Dr Jones: This is Dr Lyell Jones, Editor-in-Chief of Continuum. Thank you for listening to Continuum Audio. Be sure to visit the links in the episode notes for information about earning CME, subscribing to the journal, and exclusive access to interviews not featured on the podcast.

Dr Grouse: This is Dr Katie Grouse. Today I'm interviewing Dr Renatta Knox about her article on fascioscapulohumeral muscular dystrophy, which appears in the October 2025 Continuum issue on muscle and neuromuscular junction disorders. Welcome to the podcast, and please introduce yourself to our audience.

Dr Knox: Hi Katie, thank you so much for the invitation for the audio interview. I'm looking forward to our conversation. As she mentioned, my name is Renata Knox. It's a pleasure to be here today.

Dr Grouse: I'd like to start by asking, what is the key message that you hope your readers will take from your article?

Dr Knox: I would say two things. The first is an appreciation and understanding of the unique genetic mechanism that leads to FSHD. And the second is the really exciting therapy landscape that we find ourselves in. So, we're hopeful that there will actually be disease-modifying therapies for FSHD soon.

Dr Grouse: We're really looking forward to learning more about that. Now, before we get to that piece, could you just remind us of the clinical manifestations and features that are specific to FSHD?

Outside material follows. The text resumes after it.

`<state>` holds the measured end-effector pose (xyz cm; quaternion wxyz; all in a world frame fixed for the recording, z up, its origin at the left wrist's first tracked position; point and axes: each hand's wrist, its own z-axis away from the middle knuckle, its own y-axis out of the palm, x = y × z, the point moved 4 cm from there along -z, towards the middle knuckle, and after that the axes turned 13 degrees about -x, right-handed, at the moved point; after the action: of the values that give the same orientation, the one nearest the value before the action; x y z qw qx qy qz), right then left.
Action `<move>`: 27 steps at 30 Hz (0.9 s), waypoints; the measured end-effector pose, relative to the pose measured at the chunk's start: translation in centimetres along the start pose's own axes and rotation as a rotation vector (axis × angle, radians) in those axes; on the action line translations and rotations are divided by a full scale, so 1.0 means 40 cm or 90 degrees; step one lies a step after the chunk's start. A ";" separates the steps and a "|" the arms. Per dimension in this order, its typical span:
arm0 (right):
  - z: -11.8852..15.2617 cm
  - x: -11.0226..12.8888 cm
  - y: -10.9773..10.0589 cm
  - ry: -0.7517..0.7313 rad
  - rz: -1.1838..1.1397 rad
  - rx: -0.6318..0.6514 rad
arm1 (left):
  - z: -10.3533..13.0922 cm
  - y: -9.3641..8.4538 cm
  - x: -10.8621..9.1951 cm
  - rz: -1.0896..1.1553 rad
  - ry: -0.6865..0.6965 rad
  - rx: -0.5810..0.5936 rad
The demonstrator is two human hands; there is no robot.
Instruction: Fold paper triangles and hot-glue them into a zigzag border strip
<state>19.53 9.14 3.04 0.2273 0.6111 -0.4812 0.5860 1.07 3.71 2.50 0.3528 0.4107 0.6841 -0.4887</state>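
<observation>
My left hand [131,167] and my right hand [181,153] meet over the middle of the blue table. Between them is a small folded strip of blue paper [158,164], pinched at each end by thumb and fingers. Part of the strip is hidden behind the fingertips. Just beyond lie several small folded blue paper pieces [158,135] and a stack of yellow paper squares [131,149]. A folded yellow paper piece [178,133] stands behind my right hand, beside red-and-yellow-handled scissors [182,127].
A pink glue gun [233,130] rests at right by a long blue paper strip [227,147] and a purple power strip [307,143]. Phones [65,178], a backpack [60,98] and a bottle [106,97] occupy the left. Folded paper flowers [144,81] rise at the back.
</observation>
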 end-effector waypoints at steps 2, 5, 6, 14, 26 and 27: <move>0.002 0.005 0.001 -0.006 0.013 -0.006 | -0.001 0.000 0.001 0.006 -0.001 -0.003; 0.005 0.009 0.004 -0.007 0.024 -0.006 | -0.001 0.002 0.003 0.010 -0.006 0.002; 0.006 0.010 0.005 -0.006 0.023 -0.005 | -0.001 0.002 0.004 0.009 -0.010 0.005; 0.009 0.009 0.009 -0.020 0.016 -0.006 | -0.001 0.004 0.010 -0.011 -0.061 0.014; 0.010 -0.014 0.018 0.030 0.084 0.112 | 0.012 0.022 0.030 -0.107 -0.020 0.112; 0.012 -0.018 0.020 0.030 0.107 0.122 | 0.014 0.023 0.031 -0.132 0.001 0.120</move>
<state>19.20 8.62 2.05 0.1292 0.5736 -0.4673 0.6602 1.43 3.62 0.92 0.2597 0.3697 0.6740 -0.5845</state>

Dr Knox: So, one of the most unique things about FSHD that we see clinically is the pattern of weakness. So, one of the first features is that it's asymmetric. And then there are certain muscle groups that typically are affected, and that's partly where the name comes from. So, we see effects in the face, the limbs, the trunk; and so, those are some of the unique features that we see clinically.

Dr Grouse: I'd love it if you could walk us through how you approach diagnosing a patient who presents with proximal weakness where FSHD is in your differential.

Dr Knox: Yeah, it's a really great question. So, I would say it depends. So, I actually focus on FSHD in my clinical practice. So, many times patients are referred to me because there's a very high suspicion or there's a known family history of FSHD. So, that's one category of cases. I would say the other category of case is where it's, as you said, maybe more proximal weakness more broadly. Someone that's before me who has a known family history, they really have some of the characteristic physical features---which I'm pretty attuned to, as this is, you know, part of my subspecialty---I'll actually go directly to FSHD genetic testing. And that is one of the unique features of this disease, that the next-generation sequencing panels that are typically used for some of our other muscle diseases, FSHD is not captured on those. So, we actually have to send targeted testing for FSHD to diagnose it. So, that is one category where, again, I have a very high suspicion either based on their clinical presentation and/or a known family history, then I will actually go directly to FSHD-targeted genetic testing. In the second case, where it is one of the conditions that I'm considering among others, I will do more broad testing. So, I will get a CK level to see if there's evidence of muscle breakdown. I'll likely also do one of the next-generation sequencing panels that we have access to, which will allow us to identify, potentially, one to two hundred potential muscle diseases. And then again, if FSHD is higher on my differential in that second group of patients, then I will also send targeted FSHD-specific testing.

Dr Grouse: That's really helpful. And I'm wondering if you have any thoughts about common pitfalls that you've seen when providers are trying to work this up?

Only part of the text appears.